In his closing argument delivered Nov. 25, Kendrick’s lawyer Weinstein also said prosecutors failed to meet their burden. He scoffed at prosecutors’ claim that YSL was a “hybrid gang” consisting of “Bloods and Crips and independents,” and that alleged YSL members signified their affiliation by wearing green. In a moment that went viral, Weinstein pointed out that Adriane Love and her co-prosecutor Simone Hylton appeared to be wearing matching red blazers as he addressed the jury. “Are they a gang because they’re all dressed in red?” he asked. “It is absurd.”

In her final words to the panel before deliberations started, Deputy District Attorney Hylton thanked the jurors for their “sacrifice,” saying she was aware the record-breaking trial took them away from their lives and families. She then shot back at the claim her office was “targeting” Black men with a flimsy case.

“I am a person of color. The majority of this prosecution team are people of color,” she said. “The victims in this case, most of them are people of color.”

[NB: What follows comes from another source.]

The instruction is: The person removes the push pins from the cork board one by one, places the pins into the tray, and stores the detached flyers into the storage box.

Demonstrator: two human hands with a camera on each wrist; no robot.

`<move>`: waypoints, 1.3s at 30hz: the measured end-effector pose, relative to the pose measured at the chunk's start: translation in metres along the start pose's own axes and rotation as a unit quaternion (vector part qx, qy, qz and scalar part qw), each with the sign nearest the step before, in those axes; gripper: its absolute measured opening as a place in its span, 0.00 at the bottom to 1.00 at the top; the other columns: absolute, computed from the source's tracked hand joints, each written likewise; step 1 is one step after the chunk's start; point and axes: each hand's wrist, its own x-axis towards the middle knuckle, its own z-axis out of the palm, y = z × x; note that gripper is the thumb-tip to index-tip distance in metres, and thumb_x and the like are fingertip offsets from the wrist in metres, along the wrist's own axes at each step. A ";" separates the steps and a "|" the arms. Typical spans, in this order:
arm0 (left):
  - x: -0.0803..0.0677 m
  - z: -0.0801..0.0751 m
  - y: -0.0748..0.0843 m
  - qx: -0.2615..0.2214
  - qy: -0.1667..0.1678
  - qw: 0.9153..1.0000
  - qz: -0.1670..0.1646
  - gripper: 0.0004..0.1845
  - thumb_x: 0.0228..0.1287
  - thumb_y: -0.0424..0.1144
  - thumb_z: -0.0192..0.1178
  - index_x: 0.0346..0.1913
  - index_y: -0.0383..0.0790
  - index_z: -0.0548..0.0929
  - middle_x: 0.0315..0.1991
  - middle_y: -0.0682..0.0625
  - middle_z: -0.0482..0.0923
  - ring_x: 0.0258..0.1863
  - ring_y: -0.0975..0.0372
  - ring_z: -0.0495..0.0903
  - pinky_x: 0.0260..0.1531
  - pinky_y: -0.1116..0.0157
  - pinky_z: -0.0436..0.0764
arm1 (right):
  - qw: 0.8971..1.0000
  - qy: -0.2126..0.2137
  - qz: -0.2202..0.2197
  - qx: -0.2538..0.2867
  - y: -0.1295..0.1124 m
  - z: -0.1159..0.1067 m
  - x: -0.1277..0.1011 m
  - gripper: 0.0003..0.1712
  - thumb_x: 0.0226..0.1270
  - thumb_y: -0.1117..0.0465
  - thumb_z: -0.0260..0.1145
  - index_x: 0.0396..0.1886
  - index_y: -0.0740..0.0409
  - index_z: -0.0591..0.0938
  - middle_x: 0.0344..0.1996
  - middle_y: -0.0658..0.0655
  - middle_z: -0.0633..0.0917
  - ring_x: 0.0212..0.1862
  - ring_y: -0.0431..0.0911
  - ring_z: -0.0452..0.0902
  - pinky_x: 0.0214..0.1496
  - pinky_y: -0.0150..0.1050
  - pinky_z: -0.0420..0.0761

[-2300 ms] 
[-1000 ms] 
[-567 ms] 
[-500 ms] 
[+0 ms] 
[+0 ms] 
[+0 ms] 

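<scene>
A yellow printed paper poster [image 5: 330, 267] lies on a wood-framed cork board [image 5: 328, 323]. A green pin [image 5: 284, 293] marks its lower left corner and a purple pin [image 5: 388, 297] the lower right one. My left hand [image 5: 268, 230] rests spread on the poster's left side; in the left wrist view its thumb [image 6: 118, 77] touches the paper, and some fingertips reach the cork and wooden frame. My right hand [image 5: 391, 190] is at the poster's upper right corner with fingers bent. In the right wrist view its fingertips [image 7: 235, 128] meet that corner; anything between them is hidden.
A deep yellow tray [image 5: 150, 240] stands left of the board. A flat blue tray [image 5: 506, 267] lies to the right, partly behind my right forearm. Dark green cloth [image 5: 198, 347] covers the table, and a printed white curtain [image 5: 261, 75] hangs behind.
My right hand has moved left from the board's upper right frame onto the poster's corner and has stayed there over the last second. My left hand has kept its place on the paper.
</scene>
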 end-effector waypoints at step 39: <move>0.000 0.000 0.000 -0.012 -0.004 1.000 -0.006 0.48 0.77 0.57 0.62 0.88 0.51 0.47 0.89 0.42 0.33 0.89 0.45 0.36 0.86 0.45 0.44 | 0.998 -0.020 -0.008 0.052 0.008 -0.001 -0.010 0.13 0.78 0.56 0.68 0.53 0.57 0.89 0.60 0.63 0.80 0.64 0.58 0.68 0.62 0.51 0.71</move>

Prosecutors initially charged 28 defendants when they unveiled their RICO indictment in May 2022. Nine co-defendants, including famed rapper Sergio “Gunna” Kitchens, accepted plea deals before Williams’ trial started. A dozen other co-defendants had their cases severed for various reasons. The charges against a final co-defendant were dropped when he was convicted of an unrelated murder.